Information =
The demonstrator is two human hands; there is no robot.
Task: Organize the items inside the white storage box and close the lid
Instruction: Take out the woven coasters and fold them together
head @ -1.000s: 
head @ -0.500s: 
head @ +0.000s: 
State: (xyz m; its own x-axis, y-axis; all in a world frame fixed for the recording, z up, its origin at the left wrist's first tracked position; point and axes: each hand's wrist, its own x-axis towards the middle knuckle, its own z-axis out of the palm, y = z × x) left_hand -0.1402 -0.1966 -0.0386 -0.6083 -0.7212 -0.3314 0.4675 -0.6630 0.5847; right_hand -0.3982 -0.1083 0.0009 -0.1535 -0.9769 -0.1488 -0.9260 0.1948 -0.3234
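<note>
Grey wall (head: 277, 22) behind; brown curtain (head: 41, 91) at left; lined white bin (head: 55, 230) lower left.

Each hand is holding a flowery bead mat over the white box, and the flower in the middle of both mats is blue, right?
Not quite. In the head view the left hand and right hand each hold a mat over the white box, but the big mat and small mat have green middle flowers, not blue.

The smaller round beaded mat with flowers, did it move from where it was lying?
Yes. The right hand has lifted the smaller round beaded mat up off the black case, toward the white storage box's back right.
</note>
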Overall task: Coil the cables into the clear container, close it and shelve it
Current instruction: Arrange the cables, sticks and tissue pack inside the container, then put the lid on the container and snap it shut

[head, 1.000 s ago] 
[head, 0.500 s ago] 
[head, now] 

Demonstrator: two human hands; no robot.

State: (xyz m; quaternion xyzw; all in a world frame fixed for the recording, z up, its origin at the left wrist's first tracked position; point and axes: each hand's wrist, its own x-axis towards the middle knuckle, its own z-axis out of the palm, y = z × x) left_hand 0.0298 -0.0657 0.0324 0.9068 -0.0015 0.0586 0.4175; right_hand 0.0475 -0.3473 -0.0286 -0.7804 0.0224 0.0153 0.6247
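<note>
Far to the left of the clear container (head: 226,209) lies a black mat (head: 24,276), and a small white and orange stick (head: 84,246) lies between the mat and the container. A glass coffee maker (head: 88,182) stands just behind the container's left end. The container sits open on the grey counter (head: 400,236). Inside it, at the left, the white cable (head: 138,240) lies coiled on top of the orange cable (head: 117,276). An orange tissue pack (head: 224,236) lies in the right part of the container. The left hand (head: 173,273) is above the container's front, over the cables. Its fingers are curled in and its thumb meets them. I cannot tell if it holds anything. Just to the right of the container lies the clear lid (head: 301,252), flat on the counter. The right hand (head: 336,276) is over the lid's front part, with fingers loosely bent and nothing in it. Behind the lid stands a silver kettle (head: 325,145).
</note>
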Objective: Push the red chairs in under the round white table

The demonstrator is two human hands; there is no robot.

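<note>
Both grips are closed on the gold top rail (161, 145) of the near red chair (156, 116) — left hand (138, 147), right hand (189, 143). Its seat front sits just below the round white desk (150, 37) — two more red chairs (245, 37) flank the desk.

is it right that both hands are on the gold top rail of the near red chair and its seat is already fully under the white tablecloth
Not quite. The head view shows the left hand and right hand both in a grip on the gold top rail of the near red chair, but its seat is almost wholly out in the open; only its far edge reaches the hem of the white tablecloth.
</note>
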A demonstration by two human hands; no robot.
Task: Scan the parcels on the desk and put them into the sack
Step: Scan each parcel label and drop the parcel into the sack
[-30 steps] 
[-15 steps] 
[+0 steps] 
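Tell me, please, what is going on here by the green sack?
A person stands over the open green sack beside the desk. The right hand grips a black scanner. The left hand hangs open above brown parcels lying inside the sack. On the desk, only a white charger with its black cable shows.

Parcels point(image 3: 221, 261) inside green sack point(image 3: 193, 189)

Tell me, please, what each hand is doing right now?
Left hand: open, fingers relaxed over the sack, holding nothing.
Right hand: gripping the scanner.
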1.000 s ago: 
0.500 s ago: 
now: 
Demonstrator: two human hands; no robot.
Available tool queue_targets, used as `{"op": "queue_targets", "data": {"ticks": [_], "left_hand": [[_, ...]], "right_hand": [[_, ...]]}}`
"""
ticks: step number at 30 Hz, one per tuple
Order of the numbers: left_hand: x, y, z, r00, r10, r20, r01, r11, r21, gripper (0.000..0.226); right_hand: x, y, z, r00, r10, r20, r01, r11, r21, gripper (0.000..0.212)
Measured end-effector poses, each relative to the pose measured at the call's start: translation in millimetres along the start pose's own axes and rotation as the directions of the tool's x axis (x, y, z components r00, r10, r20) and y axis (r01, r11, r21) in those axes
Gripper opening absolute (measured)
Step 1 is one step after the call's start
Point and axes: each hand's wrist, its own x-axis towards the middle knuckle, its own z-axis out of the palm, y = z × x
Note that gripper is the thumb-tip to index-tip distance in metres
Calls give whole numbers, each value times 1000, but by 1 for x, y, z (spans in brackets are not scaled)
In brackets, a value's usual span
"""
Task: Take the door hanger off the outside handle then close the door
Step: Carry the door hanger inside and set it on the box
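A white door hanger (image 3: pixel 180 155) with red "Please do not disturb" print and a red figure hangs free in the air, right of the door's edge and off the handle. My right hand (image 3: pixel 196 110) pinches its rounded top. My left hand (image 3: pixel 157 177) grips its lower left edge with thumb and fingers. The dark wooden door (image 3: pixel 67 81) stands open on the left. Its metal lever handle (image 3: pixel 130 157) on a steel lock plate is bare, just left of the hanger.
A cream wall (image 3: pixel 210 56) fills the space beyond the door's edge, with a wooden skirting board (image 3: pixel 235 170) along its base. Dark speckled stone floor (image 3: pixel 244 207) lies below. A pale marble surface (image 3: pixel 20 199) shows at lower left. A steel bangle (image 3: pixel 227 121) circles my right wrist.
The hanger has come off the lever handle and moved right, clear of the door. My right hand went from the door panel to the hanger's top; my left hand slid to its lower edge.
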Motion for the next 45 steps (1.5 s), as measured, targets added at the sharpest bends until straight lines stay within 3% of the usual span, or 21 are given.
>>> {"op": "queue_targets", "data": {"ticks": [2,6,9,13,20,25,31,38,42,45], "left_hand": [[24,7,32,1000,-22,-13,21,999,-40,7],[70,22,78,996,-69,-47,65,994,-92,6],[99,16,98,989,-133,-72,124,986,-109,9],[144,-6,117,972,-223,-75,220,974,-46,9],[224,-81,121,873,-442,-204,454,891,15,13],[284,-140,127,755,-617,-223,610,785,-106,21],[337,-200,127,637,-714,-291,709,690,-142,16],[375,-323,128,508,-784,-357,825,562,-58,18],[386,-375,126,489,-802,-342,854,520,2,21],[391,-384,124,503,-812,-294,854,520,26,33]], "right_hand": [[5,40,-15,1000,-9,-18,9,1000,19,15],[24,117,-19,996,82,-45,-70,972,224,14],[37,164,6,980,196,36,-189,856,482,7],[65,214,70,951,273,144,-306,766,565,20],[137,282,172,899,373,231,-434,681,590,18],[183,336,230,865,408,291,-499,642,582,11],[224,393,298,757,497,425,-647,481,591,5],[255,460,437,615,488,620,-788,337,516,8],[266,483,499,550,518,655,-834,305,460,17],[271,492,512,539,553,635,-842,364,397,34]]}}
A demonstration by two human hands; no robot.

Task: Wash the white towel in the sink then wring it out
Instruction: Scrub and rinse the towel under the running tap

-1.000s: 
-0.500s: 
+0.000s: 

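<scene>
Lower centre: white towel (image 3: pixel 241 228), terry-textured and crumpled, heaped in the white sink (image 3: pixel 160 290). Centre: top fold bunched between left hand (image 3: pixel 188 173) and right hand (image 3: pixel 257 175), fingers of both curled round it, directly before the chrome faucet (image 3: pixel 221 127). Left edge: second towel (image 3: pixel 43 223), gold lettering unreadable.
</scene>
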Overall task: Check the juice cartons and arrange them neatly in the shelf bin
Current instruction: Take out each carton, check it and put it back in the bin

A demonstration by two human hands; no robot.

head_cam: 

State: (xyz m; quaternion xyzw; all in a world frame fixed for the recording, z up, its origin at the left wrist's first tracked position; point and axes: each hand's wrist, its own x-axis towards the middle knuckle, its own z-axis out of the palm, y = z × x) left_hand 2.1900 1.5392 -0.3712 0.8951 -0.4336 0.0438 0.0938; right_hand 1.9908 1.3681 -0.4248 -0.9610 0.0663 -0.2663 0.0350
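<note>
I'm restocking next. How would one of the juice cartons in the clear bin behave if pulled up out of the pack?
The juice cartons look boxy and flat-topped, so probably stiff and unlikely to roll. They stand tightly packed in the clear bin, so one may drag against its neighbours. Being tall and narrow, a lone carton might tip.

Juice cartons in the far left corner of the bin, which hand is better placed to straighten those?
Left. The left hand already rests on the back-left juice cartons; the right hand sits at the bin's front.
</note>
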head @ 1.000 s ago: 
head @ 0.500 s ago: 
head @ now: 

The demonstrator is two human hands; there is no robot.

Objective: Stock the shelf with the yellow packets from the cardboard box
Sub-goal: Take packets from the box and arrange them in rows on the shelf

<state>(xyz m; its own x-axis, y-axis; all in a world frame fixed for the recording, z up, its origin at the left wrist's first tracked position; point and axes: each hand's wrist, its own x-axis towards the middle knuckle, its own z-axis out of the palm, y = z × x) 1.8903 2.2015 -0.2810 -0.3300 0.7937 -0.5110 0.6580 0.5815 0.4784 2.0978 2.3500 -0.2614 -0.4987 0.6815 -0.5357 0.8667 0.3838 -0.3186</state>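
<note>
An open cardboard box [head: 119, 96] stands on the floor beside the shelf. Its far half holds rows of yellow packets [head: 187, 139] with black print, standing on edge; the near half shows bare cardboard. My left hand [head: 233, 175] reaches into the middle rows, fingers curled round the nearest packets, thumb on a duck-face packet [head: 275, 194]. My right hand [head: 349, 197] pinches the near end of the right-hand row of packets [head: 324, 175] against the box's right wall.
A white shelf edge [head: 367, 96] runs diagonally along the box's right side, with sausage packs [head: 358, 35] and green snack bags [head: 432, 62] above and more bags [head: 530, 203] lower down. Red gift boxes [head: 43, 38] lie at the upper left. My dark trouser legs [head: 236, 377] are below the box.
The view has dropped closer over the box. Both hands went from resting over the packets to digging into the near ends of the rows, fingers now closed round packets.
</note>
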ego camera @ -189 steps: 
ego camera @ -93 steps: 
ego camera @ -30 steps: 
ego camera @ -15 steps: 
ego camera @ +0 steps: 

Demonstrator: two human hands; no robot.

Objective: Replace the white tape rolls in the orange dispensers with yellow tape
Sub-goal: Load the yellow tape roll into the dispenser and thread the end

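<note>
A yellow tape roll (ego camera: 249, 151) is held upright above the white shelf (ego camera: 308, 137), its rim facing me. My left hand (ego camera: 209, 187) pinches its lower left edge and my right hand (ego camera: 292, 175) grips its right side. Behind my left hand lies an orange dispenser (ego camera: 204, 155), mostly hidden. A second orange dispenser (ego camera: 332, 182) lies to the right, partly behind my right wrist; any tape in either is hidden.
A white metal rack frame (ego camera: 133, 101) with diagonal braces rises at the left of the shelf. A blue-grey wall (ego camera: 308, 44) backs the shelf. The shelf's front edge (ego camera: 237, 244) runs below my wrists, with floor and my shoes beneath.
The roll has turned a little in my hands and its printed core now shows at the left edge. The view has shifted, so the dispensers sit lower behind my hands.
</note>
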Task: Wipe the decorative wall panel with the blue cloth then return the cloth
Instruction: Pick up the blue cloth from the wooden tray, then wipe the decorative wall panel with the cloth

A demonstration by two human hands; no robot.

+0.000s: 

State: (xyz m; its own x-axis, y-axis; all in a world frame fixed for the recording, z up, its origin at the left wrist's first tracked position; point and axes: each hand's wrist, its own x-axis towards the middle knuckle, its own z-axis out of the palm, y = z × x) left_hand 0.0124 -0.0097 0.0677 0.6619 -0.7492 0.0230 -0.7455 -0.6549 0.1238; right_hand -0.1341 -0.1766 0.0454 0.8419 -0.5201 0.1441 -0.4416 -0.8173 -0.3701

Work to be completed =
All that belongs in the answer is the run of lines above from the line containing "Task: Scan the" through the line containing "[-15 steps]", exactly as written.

Task output =
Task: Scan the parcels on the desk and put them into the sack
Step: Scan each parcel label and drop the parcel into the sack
[-30 steps] 
[-15 steps] 

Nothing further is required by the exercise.